■ **What needs to be done**
Each line of the material must be repeated precisely, with the pictures left out.
━━━━━━━━━━━━━━━━
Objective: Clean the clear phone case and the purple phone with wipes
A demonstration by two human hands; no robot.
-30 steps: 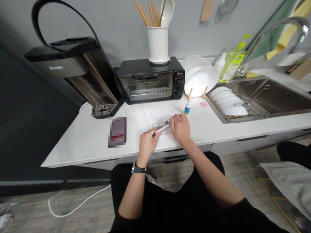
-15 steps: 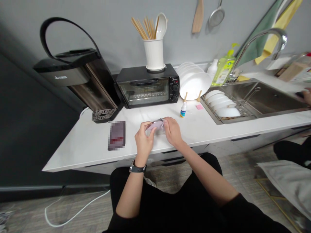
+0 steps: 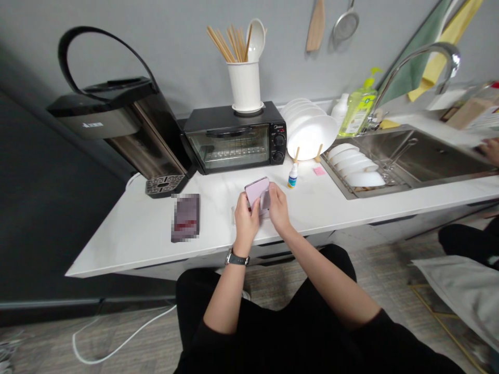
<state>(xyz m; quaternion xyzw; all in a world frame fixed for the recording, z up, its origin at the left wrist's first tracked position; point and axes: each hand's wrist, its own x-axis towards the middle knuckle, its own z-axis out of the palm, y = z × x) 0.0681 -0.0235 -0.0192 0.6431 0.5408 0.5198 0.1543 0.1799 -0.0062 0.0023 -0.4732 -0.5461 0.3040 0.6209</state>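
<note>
The phone-like slab (image 3: 255, 189) is pale lilac with a darker edge.

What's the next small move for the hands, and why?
Probably have the left hand firm its hold on the lilac slab: it's held tilted over the counter, with the right hand at the grey piece on its lower right. I can't tell what that piece is.

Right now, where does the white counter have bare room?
Bare: left of the pixelated dark rectangle; between it and the left hand; near the edge, between right hand and steel sink. Crowded: around the small white bottle, pink square and white plates.
</note>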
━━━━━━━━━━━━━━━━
■ **Your response**
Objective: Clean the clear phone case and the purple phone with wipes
A demonstration by two human hands; no robot.
-30 steps: 
-15 steps: 
+0 steps: 
<state>(xyz m; quaternion xyzw; all in a world frame fixed for the recording, z up, its origin at the left wrist's first tracked position; point and axes: each hand's wrist, its own x-axis towards the middle knuckle, its own z-axis out of the palm, y = z × x) 0.0681 -0.0235 -0.0192 0.6431 0.5408 0.5198 0.1543 0.1799 -0.0062 0.0023 -0.4732 -0.5461 0.3040 0.6209</state>
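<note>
The phone-like slab (image 3: 255, 189) is pale lilac with a darker edge.

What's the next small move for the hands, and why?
Probably have the left hand firm its hold on the lilac slab: it's held tilted over the counter, with the right hand at the grey piece on its lower right. I can't tell what that piece is.

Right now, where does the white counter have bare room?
Bare: left of the pixelated dark rectangle; between it and the left hand; near the edge, between right hand and steel sink. Crowded: around the small white bottle, pink square and white plates.
</note>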

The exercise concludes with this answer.